Conspiracy is as natural as breathing itself. It’s so common that even apes do it. It's as universal as feelings. It is in our very nature to plot and conspire together, to make connections and disseminate information through secure channels.

Caesar’s Empire gave the world an early means of spreading knowledge from country to country in the form of Latin, a language that could be understood from the Netherlands to north Africa and beyond. Secret sects and occult societies fulfilled a similar function. In their day, groups like the Rosicrucians, the Illuminati and the Freemasons helped to form a loosely connected international underground through which revolutionary ideas, both scientific and political, could be safely channelled.

Between them they could boast a membership that included mathematicians John Dee and Robert Fludd, scientists Robert Boyle and Sir Isaac Newton, philosophers Voltaire, Diderot and Montesquieu, painter William Hogarth, novelist Laurence Sterne and founding fathers of the US Benjamin Franklin and George Washington.
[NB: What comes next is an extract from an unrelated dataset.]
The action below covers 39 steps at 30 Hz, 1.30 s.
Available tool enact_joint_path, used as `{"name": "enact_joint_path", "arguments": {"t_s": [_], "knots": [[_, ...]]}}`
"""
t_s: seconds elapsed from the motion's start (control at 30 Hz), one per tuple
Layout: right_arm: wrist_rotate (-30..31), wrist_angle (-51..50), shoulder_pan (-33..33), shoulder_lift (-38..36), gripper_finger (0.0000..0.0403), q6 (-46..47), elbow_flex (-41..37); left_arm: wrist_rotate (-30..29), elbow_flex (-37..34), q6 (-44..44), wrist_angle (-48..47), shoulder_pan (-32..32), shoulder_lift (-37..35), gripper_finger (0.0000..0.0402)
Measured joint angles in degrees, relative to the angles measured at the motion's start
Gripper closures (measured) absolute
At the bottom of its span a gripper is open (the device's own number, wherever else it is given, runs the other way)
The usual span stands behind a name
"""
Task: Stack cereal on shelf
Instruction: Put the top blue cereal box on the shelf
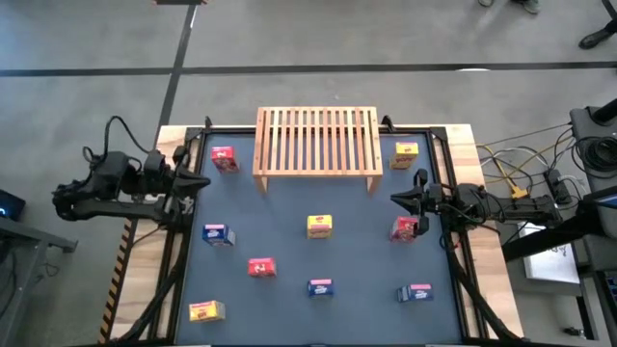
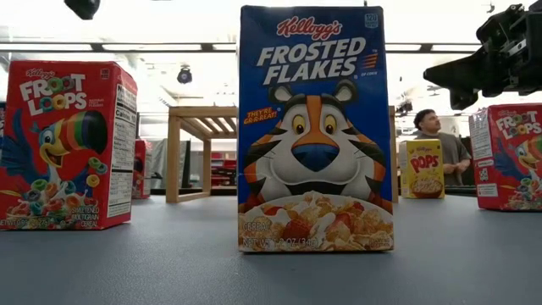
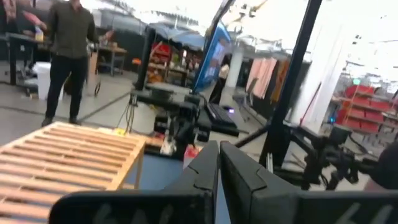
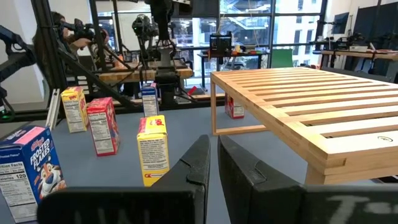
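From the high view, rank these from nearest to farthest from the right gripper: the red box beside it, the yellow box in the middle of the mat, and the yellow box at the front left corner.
Measured from the right gripper:
1. Red box, right beside it, just toward the front.
2. Middle yellow box, out at the mat's centre, to the gripper's left.
3. Front-left yellow box, across the mat at the far corner.

Shelf [image 1: 317, 141] sits at worktop [image 1: 289, 260] back centre. One cereal box [image 1: 224, 159] just left of it, another [image 1: 406, 154] just right; remaining boxes scattered in front, well apart.
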Motion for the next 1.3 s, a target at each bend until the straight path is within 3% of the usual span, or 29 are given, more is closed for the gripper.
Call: {"name": "enact_joint_path", "arguments": {"t_s": [0.13,0.27,0.6,0.67,0.93,1.1,1.3], "knots": [[0.0,0.02,0.01,0.0,0.038,0.0,0.0,0.02,-1.34,0.02,7.73,0.0,1.62,0.0401],[-0.01,0.02,-0.01,0.0,0.038,0.0,0.0,0.03,-1.69,0.02,9.29,0.0,3.07,0.0401],[-0.01,0.04,0.01,0.0,0.038,0.0,0.0,-1.48,-1.35,-3.0,4.97,0.02,5.68,0.0401],[-0.01,0.04,0.01,0.0,0.038,0.0,0.0,-1.49,0.46,-3.26,-0.13,0.02,6.81,0.0401],[-0.03,0.05,0.0,0.0,0.038,0.0,0.0,-1.53,13.06,-4.37,-36.13,0.0,17.43,0.0401],[-0.03,0.05,0.01,0.0,0.038,0.0,0.0,-2.05,21.88,-6.23,-50.32,0.02,26.33,0.0401],[-0.03,0.04,-0.01,0.0,0.038,0.0,0.0,1.43,23.12,-11.0,-58.27,-0.79,33.59,0.0401]]}}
John Hancock was, in fact, just the first of many Freemasons to put his name to the Declaration of Independence – a major work of conspiracy if ever there was one.

So why do secret societies have such a bad reputation? Why does the proposition that conspiracies rule the world seem inherently malicious? A growing public cynicism regarding the level of transparency shown in both scientific and political circles over the previous century hasn’t helped; nor has a sneaking awareness that Big Science and Big Government can both be easily co-opted by the demands of Big Business. After all, deals made in smoke-filled rooms don’t tend to involve the common people all that much.

It shouldn’t therefore come as any big surprise to discover that a significant number of US presidents, including Madison, Monroe, Jackson, Garfield, McKinley, both Roosevelts, Taft, Harding, Truman, Johnson, Ford and Reagan, were all Freemasons. Ironically, neither of the two presidents most closely associated with darkest political intrigue were ever members of that clandestine fraternity. Without John F Kennedy and Richard M Nixon, however, modern conspiracy theories would be deprived of two of their two biggest names.